Repeat the full listing exactly.

———

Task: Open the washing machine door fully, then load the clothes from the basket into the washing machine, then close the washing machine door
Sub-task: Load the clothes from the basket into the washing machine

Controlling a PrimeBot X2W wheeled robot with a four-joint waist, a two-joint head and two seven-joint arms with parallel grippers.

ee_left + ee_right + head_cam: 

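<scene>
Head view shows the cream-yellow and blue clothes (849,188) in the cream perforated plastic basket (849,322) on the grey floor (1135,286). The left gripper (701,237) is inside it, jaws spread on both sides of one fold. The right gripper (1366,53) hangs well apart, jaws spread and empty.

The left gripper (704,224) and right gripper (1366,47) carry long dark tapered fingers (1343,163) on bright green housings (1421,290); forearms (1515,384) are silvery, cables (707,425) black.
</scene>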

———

**RESULT OF THE TASK:**
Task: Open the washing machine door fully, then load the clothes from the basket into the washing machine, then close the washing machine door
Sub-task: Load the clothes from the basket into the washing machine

Controlling a PrimeBot X2W wheeled robot with a four-joint waist, a two-joint head and two seven-joint arms with parallel grippers.

ee_left + ee_right + head_cam: 

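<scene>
Head view shows the cream-yellow and blue clothes (849,188) in the cream perforated plastic basket (849,322) on the grey floor (1135,286). The left gripper (701,237) is inside it, jaws spread on both sides of one fold. The right gripper (1366,53) hangs well apart, jaws spread and empty.

The left gripper (704,224) and right gripper (1366,47) carry long dark tapered fingers (1343,163) on bright green housings (1421,290); forearms (1515,384) are silvery, cables (707,425) black.
</scene>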

That finishes the answer to the exercise.